Harmonization for All (Types of Data)
12 years of The Cancer Genome Atlas (TCGA) taught us not only about cancer biology, but also how to generate and process large quantities of cancer genomic data, even as the molecular analysis platforms constantly evolve. TCGA researchers discovered pretty early on that major batch effects occur if data are aligned to different reference genomes, mapped to different gene models, or processed using different analytical algorithms.
The GDC’s answer to this has been to “harmonize” the data—to process the data in a uniform manner, allowing researchers to more readily compare data acquired from different studies.
Over the past 7 years, the team has worked to develop pipelines for DNA-Seq (whole genome, whole exome, and targeted sequencing), RNA-Seq (mRNA and miRNA), and copy number and DNA methylation array data. A lot of work goes into constructing the pipeline to support any single experimental type—and the GDC supports over 40 pipelines (but who’s counting). The major workflows described in the papers, including GDC developed software tools, Docker files, and pipelines in the Common Workflow Language, can be found in GitHub.
“One of the challenges is working with pipelines that were often developed to be run manually by a single lab. These pipelines often need to be refactored and integrated into an automation framework so they can be run at the scale required by the GDC. We make all of the repackaged pipelines public, so that the broader research community may reap the benefits of all these efforts,” says Dr. Grossman.
Genomic Data Sharing is Trending
In our 2016 perspective describing our vision of the GDC, we wrote “the principles and practice of precision oncology will be accelerated by sharing data from thousands of patients with cancer.” Today, we have data from over 80,000 patients in the GDC.
Of course, the GDC will continue to add more cases and new types of genomic data. We are enriching the GDC with genomic datasets that have comprehensive clinical annotations, including treatments and outcome, environmental exposures and other epidemiologic data, other co-morbid conditions, clinical laboratory tests and more.

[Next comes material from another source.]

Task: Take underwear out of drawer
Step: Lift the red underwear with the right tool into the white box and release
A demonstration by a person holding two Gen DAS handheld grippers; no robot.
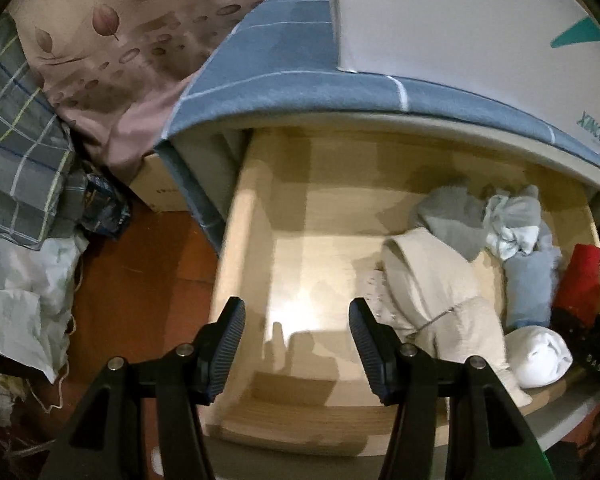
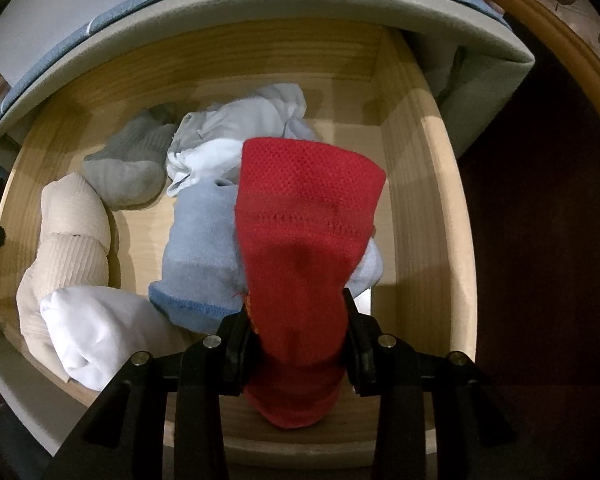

The GDC already has longitudinal genomic and clinical data from the Multiple Myeloma Research Foundation’s CoMMpass clinical trial and the Leukemia and Lymphoma Society sponsored Beat AML clinical trial. Data from NCI’s Exceptional Responders initiative, the NCI-MATCH precision medicine trial, and other completed NCI clinical trials will appear in the GDC shortly, along with follow up data for the American Association for Cancer Research's Project GENIE. Another notable program is Count Me In, which has contributed data from patients with rare and metastatic cancers.
Many of the GDC’s data sets have linked radiologic and histologic images, which will enable machine learning technologies to improve the precision and reproducibility of cancer diagnosis. Links of GDC genomic data to proteomic datasets, such as in NCI’s CPTAC program, will enable researchers to discover associations between genomic abnormalities and functional regulatory pathways, and to devise genomically inspired therapeutic trials.
Though we’ve been building and adapting the GDC for the last seven plus years, the endeavor still feels fresh and vital to progress against cancer. Usage of the GDC by cancer researchers around the world has been vigorous and sustained, justifying our original hope and expectation that “if we build it, they will come.”